● **YOUR INSTRUCTIONS**: Here the job is to transcribe the data verbatim while leaving each picture out.

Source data
━━━━━━━━━━━━━━━━
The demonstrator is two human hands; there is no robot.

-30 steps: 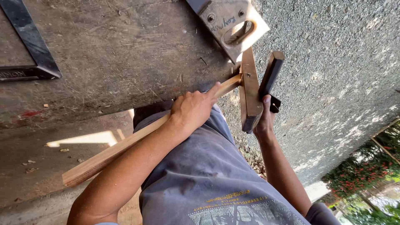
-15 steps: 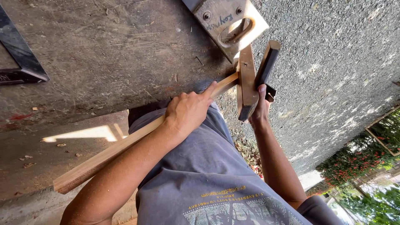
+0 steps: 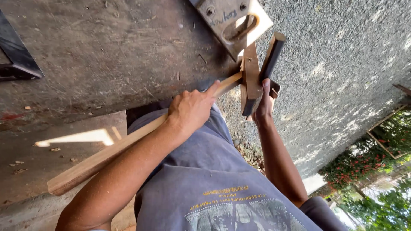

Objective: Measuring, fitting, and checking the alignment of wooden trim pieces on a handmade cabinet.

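Note:
My left hand is closed around a long wooden strip, the forefinger stretched along it toward its far end. That end meets a short upright wooden piece. My right hand holds this piece from behind together with a dark flat bar that slants up beside it. Both hands are above my lap, over my grey shirt.
A pale wooden block with bolts and a metal-lined slot lies on the concrete just beyond the hands. A dark metal frame sits at far left. Rough ground spreads right, with flowering plants at lower right.
Both hands and the pieces they hold have shifted slightly left and up in view. The grips look the same.

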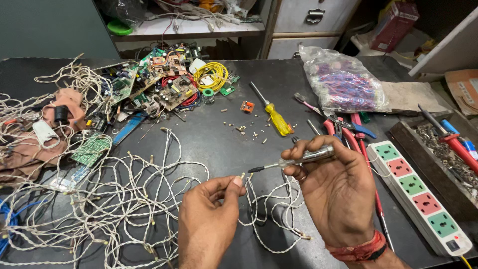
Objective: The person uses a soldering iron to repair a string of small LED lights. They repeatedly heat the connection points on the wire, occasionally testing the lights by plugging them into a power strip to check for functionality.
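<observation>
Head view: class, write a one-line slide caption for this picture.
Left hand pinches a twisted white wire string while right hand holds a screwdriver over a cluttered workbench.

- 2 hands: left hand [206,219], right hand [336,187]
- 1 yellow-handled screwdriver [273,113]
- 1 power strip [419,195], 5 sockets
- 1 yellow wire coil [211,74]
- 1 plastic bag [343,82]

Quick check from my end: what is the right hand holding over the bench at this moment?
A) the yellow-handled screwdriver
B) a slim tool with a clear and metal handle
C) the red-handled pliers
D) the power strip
B: the right hand grips a slim clear-and-metal-handled tool, its tip pointing at the twisted white wire pinched by the left hand; the yellow-handled screwdriver lies on the bench.
</observation>
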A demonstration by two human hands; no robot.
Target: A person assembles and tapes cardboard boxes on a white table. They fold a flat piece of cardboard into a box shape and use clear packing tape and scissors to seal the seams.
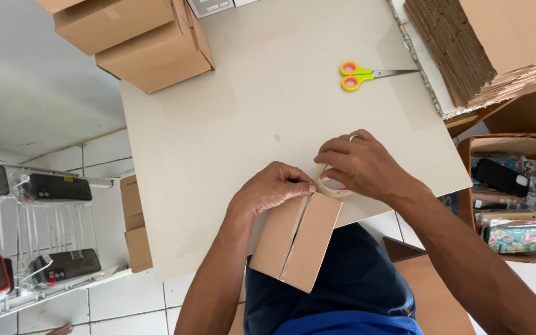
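Note:
A small brown cardboard box rests at the near edge of the pale table, its two top flaps closed along a centre seam. My left hand presses on the box's far end, fingertips at the seam. My right hand grips a roll of clear tape right at that far end, beside my left fingertips. A ring shows on one finger of my right hand.
Scissors with yellow and orange handles lie at the far right of the table. Closed cardboard boxes are stacked at the far left. Flat cardboard sheets are piled at the right. A crate of phone cases and a wire rack flank the table.

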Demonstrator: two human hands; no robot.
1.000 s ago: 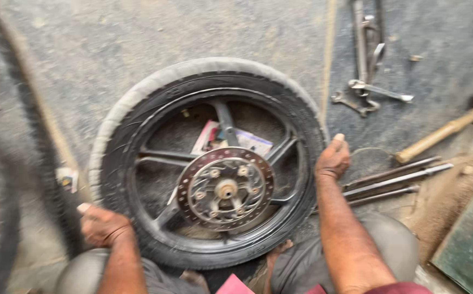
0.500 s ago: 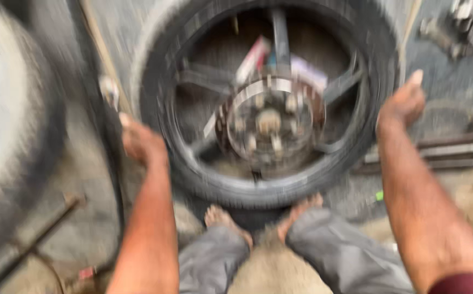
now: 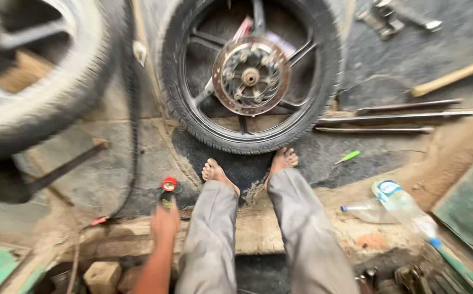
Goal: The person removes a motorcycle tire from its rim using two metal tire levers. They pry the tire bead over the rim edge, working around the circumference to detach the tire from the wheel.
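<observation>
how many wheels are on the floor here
2. One wheel with a brake disc lies flat just beyond the person's bare feet. A second wheel sits at the upper left, cut off by the frame edge. Others may lie out of view.

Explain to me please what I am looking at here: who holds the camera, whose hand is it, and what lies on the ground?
The camera sits on a person's head and looks down, so you see their own legs, grey trousers and bare feet. Only the left hand shows; it reaches to a small red-capped object on the floor, and whether the fingers grip it is unclear. The right hand is out of view. Before the feet lies a motorcycle wheel with tyre and brake disc. To its right are long metal bars, a wooden-handled tool, a green screwdriver and two plastic bottles. Another tyre is at left.
</observation>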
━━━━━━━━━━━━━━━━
● **TASK OUTPUT**:
The demonstrator is two human hands; there is no robot.

-30 steps: 
-15 steps: 
+0 steps: 

Objective: Measuring, fitting, and checking the alignment of wooden trim pieces on a handmade cabinet.

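Note:
My left hand is closed around a long wooden strip, the forefinger stretched along it toward its far end. That end meets a short upright wooden piece. My right hand holds this piece from behind together with a dark flat bar that slants up beside it. Both hands are above my lap, over my grey shirt.
A pale wooden block with bolts and a metal-lined slot lies on the concrete just beyond the hands. A dark metal frame sits at far left. Rough ground spreads right, with flowering plants at lower right.
Both hands and the pieces they hold have shifted slightly left and up in view. The grips look the same.
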
Objective: The person uses a soldering iron to repair a string of small LED lights. They repeatedly heat the connection points on the wire, occasionally testing the lights by plugging them into a power strip to check for functionality.
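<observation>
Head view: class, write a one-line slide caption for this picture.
Left hand pinches a twisted white wire string while right hand holds a screwdriver over a cluttered workbench.

- 2 hands: left hand [206,219], right hand [336,187]
- 1 yellow-handled screwdriver [273,113]
- 1 power strip [419,195], 5 sockets
- 1 yellow wire coil [211,74]
- 1 plastic bag [343,82]

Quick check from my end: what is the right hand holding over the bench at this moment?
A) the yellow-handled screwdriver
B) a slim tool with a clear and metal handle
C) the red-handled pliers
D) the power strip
B: the right hand grips a slim clear-and-metal-handled tool, its tip pointing at the twisted white wire pinched by the left hand; the yellow-handled screwdriver lies on the bench.
</observation>
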A demonstration by two human hands; no robot.
Target: A person assembles and tapes cardboard boxes on a white table. They fold a flat piece of cardboard into a box shape and use clear packing tape and scissors to seal the seams.
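Note:
A small brown cardboard box rests at the near edge of the pale table, its two top flaps closed along a centre seam. My left hand presses on the box's far end, fingertips at the seam. My right hand grips a roll of clear tape right at that far end, beside my left fingertips. A ring shows on one finger of my right hand.
Scissors with yellow and orange handles lie at the far right of the table. Closed cardboard boxes are stacked at the far left. Flat cardboard sheets are piled at the right. A crate of phone cases and a wire rack flank the table.
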
Demonstrator: two human hands; no robot.
1.000 s ago: 
0.500 s ago: 
now: 
Goal: The person removes a motorcycle tire from its rim using two metal tire levers. They pry the tire bead over the rim edge, working around the circumference to detach the tire from the wheel.
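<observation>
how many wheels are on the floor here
2. One wheel with a brake disc lies flat just beyond the person's bare feet. A second wheel sits at the upper left, cut off by the frame edge. Others may lie out of view.

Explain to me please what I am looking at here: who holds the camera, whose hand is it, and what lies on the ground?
The camera sits on a person's head and looks down, so you see their own legs, grey trousers and bare feet. Only the left hand shows; it reaches to a small red-capped object on the floor, and whether the fingers grip it is unclear. The right hand is out of view. Before the feet lies a motorcycle wheel with tyre and brake disc. To its right are long metal bars, a wooden-handled tool, a green screwdriver and two plastic bottles. Another tyre is at left.
</observation>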

Work on this exercise is complete.